Problem:
Take every line from the data that has the word "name" in it.

Available records:
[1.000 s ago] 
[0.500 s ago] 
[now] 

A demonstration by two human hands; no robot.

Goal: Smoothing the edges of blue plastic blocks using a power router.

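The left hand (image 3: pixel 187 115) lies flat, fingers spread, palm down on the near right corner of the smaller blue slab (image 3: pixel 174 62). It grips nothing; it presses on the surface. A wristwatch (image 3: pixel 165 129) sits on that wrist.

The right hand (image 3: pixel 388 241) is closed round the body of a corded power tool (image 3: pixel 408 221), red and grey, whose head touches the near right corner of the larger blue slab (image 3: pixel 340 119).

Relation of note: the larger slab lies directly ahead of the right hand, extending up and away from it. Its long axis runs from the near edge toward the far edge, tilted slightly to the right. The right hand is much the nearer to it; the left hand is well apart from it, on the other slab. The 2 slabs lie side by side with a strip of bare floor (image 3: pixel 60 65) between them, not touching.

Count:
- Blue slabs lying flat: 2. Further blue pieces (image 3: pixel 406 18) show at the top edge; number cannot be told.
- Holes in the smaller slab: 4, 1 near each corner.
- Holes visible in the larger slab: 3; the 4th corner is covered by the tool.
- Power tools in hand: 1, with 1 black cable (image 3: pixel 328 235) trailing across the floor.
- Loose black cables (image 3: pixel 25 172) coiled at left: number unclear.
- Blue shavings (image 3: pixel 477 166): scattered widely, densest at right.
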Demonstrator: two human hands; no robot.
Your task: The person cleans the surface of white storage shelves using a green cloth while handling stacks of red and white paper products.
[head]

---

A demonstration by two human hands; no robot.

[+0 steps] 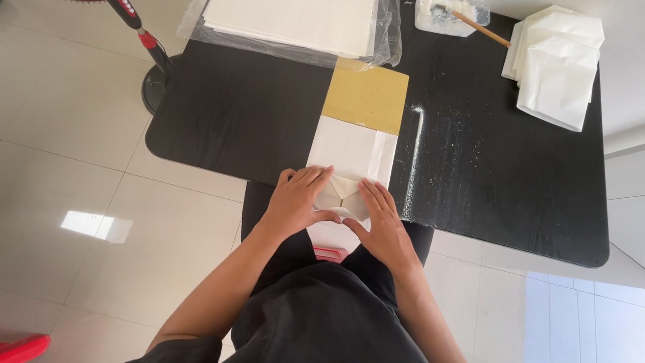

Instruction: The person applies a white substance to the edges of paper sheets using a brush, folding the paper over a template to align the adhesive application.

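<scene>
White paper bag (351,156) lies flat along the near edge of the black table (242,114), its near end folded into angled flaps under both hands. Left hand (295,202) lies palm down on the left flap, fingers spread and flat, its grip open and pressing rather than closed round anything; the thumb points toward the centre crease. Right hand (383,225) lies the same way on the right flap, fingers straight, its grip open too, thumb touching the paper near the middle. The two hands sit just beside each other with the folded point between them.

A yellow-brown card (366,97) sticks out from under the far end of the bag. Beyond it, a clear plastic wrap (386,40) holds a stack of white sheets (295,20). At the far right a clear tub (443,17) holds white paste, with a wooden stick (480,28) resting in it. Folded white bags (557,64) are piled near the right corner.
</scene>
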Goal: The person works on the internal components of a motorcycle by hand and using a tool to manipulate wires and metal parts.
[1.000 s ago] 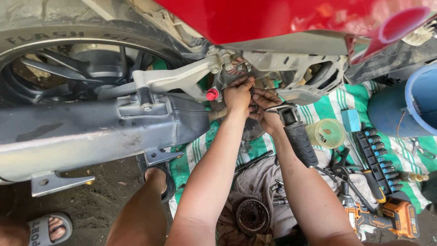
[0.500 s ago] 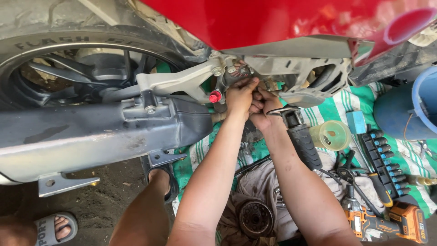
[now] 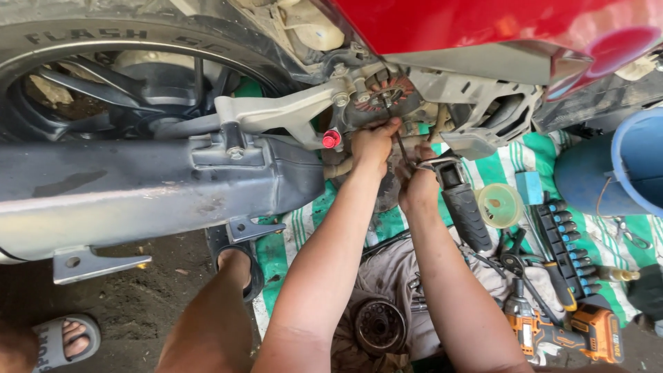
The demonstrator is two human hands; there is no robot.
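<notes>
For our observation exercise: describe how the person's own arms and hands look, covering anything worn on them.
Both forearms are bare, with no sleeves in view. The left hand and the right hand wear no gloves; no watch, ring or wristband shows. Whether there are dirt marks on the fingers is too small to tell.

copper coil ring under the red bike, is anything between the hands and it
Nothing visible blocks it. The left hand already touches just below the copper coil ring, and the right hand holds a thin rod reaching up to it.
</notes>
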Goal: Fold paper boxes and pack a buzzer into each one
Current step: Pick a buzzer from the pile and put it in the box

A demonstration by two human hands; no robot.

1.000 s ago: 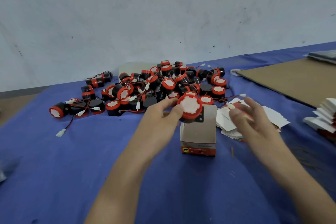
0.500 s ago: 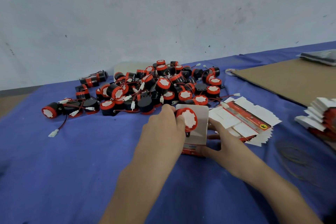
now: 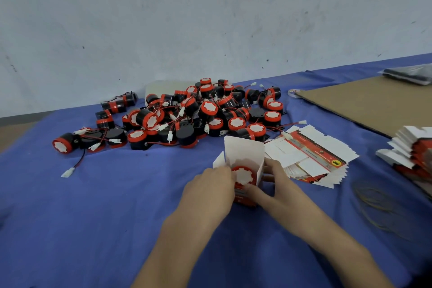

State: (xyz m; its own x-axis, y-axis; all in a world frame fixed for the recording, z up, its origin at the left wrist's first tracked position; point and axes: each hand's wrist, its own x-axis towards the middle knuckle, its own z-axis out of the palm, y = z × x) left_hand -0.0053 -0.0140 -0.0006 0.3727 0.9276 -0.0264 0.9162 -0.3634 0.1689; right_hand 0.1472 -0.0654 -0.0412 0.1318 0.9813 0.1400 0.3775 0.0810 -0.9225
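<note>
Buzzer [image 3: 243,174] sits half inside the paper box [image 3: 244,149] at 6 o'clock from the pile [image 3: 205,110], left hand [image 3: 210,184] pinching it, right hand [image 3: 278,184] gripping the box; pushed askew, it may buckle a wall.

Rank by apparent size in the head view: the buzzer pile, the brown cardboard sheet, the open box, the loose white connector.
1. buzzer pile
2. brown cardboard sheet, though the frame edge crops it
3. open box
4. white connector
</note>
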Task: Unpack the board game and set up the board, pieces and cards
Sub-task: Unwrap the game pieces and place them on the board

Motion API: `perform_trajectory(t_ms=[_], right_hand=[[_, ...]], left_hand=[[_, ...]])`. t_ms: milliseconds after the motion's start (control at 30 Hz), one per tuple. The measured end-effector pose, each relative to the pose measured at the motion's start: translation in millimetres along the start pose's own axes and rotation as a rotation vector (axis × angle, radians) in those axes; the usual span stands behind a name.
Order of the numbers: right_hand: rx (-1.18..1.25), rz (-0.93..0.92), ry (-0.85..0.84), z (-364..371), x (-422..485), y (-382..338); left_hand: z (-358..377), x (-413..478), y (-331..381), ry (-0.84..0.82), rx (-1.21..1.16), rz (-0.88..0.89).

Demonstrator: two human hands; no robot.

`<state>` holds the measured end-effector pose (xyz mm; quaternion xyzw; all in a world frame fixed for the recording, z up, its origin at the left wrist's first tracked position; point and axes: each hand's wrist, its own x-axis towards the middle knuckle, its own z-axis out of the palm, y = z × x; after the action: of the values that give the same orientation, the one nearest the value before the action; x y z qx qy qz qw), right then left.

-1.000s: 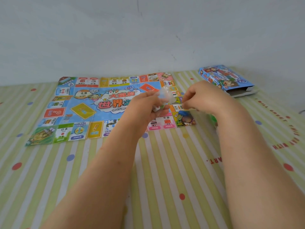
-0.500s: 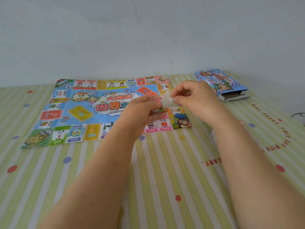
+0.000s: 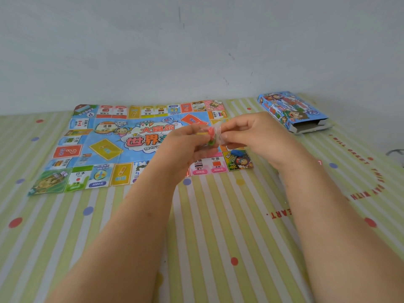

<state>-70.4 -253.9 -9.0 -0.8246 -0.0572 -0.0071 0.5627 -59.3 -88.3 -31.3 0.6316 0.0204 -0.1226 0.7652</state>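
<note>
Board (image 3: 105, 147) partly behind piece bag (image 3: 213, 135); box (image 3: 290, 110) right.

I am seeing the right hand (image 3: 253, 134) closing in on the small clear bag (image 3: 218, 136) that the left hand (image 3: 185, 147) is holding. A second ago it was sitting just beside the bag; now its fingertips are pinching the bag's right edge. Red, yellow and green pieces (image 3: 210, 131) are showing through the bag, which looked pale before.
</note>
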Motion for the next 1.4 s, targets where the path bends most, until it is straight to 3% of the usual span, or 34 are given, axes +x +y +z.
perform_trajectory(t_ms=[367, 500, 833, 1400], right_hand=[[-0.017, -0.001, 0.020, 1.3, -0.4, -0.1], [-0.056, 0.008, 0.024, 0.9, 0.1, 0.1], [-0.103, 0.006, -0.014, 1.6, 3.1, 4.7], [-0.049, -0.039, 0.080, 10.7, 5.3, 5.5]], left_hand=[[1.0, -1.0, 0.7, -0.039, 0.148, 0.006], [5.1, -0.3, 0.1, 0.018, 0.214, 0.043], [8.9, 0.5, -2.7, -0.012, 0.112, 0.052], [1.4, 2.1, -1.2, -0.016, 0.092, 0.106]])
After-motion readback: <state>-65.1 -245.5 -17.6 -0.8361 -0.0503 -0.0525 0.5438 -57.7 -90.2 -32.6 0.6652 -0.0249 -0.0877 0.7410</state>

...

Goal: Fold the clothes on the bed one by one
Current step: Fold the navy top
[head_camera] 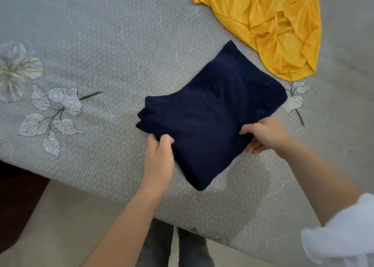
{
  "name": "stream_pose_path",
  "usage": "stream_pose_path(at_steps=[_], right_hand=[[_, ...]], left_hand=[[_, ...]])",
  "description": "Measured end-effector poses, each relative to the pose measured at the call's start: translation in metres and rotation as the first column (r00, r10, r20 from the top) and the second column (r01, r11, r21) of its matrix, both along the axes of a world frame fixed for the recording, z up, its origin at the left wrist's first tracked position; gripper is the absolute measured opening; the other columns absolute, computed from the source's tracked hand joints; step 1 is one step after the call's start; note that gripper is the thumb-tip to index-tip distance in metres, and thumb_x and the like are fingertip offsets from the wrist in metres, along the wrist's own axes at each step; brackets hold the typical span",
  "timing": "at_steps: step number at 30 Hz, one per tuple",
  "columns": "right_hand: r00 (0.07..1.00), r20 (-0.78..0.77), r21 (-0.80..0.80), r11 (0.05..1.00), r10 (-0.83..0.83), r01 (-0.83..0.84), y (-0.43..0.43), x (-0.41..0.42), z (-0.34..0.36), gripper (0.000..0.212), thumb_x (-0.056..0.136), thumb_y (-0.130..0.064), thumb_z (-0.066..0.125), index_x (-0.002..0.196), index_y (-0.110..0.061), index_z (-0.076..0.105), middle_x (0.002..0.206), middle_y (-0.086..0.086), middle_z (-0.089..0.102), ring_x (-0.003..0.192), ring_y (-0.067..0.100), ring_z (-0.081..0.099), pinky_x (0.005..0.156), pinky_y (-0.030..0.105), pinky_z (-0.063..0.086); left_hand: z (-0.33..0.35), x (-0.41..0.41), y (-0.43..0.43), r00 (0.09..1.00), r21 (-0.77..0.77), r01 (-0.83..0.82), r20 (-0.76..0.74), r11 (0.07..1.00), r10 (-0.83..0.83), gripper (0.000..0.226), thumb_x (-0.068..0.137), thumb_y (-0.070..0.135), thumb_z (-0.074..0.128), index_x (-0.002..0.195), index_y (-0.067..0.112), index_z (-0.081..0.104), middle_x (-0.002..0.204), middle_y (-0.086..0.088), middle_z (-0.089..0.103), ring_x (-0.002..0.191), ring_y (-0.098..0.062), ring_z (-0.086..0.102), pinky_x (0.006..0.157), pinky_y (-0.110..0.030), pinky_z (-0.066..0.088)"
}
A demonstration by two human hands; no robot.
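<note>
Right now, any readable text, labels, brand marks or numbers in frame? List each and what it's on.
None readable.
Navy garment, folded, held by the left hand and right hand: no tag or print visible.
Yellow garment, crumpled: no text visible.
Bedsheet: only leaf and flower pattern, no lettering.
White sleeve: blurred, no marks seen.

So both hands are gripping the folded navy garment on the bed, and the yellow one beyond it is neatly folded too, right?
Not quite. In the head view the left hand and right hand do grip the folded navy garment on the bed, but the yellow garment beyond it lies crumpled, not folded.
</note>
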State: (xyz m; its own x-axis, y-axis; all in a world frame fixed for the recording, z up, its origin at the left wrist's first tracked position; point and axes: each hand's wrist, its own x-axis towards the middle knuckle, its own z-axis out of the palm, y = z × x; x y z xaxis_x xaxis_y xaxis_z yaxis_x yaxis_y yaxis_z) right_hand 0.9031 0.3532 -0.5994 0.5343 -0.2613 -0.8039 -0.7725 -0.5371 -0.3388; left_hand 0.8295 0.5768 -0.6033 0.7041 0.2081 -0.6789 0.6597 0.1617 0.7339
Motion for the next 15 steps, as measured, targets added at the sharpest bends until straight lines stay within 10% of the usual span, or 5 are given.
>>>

Exercise output:
Motion API: `perform_trajectory(t_ms=[_], right_hand=[[_, ...]], left_hand=[[_, ...]])`. t_ms: milliseconds after the motion's start (control at 30 Hz), one per tuple. The measured end-effector pose, each relative to the pose measured at the motion's start: translation in millimetres along the start pose's own axes and rotation as a rotation vector (axis × angle, radians) in those axes; the usual span stands behind a name.
  "name": "stream_pose_path",

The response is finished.